Re: Bug in wait time when waiting on nested subtransaction - Mailing list pgsql-hackers

From Simon Riggs
Subject Re: Bug in wait time when waiting on nested subtransaction
Date
Msg-id CANbhV-E9adw5rmj4rYY==-kUNLkwOdWadPYubEcfjmgFteR54g@mail.gmail.com
Whole thread Raw
In response to Re: Bug in wait time when waiting on nested subtransaction  (Robert Haas <robertmhaas@gmail.com>)
Responses Re: Bug in wait time when waiting on nested subtransaction
List pgsql-hackers
On Mon, 28 Nov 2022 at 17:38, Robert Haas <robertmhaas@gmail.com> wrote:
>
> On Mon, Nov 28, 2022 at 10:28 AM Simon Riggs
> <simon.riggs@enterprisedb.com> wrote:
> > So we have these options
> >
> > 1. Removing the XactLockTableDelete() call in CommitSubTransaction().
> > That releases lock waiters earlier than expected, which requires
> > pushups in XactLockTableWait() to cope with that (which are currently
> > broken). Why do we do it? To save shmem space in the lock table should
> > anyone want to run a transaction that contains thousands of
> > subtransactions, or more. So option (1) alone would eventually cause
> > us to run out of space in the lock table and a transaction would
> > receive ERRORs rather than be allowed to run for a long time.
>
> This seems unprincipled to me. The point of having a lock on the
> subtransaction in the lock table is so that people can wait for the
> subtransaction to end. If we don't remove the lock table entry at
> subtransaction end, then that lock table entry doesn't serve that
> purpose any more.

An easy point to confuse:
"subtransaction to end": The subtransaction is "still running" to
other backends even AFTER it has been subcommitted, but its state now
transfers to the parent.

So the subtransaction doesn't cease running until it aborts, one of
its parent aborts or top level commit. The subxid lock should, on
principle, exist until one of those events occurs. It doesn't, but
that is an optimization, for the stated reason.

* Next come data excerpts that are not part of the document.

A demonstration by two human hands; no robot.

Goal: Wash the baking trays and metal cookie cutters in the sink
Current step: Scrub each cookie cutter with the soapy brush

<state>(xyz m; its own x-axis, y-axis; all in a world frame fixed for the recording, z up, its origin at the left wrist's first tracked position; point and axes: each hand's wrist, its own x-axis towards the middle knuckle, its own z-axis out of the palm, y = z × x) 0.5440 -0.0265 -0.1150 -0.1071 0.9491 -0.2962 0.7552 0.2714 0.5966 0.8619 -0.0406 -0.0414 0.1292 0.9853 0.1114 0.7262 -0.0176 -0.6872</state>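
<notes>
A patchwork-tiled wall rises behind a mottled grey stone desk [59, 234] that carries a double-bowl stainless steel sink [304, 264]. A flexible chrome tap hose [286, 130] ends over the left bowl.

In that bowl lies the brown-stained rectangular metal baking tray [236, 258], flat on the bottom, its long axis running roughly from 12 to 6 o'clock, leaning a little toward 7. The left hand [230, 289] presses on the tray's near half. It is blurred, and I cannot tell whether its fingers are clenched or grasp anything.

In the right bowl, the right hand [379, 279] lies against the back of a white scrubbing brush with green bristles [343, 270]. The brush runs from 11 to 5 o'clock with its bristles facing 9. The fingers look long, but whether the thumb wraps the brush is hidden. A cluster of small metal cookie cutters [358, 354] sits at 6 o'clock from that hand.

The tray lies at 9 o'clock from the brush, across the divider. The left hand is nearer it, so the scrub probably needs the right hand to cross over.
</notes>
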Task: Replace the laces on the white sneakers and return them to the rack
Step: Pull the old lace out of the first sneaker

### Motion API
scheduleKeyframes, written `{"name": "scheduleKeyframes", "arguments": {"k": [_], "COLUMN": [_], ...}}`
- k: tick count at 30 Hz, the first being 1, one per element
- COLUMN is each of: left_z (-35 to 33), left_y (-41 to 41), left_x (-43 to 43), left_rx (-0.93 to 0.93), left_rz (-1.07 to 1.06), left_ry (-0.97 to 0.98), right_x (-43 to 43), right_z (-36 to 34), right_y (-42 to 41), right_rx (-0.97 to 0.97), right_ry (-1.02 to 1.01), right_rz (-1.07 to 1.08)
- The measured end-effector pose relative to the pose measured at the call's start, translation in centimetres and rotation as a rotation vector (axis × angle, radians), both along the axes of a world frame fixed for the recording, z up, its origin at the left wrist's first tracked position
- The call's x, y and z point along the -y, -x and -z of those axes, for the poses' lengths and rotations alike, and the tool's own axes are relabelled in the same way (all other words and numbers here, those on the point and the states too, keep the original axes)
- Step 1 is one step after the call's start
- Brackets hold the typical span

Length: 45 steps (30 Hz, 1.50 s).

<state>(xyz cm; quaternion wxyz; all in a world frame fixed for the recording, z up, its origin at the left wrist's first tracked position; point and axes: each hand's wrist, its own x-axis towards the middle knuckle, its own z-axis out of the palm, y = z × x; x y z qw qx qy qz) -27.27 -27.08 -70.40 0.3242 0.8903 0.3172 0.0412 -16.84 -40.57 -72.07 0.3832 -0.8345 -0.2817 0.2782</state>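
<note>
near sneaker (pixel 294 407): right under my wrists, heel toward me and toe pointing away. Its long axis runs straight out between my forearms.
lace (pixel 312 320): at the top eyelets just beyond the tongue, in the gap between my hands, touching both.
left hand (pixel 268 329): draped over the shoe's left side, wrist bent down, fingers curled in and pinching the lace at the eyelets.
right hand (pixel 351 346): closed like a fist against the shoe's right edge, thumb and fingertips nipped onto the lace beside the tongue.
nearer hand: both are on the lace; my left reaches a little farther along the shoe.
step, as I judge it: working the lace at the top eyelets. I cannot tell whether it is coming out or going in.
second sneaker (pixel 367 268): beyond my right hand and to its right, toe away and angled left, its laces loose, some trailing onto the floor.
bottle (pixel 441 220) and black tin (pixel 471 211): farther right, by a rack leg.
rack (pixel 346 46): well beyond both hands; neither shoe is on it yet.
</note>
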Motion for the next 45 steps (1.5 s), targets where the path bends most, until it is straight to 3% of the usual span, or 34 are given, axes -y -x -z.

(All of the above is current behavior).

> > 2. In XactLockTableWait(), replace the call to SubTransGetParent(), so
> > we go up the levels one by one as we did before. However, (2) causes
> > huge subtrans contention and if we implemented that and backpatched it
> > the performance issues could be significant. So my feeling is that if
> > we do (2) then we should not backpatch it.
>
> What I find suspicious about the coding of this function is that it
> doesn't distinguish between commits and aborts at all. Like, if a
> subtransaction commits, the changes don't become globally visible
> until the parent transaction also commits. If a subtransaction aborts,
> though, what happens to the top-level XID doesn't seem to matter at
> all. The comment seems to agree:
>
>  * Note that this does the right thing for subtransactions: if we wait on a
>  * subtransaction, we will exit as soon as it aborts or its top parent commits.
>
> I feel like what I'd expect to see given this comment is code which
> (1) waits until the supplied XID is no longer running, (2) checks
> whether the XID aborted, and if so return at once, and (3) otherwise
> recurse to the parent XID. But the code doesn't do that. Perhaps
> that's not actually the right thing to do, since it seems like a big
> behavior change, but then I don't understand the comment.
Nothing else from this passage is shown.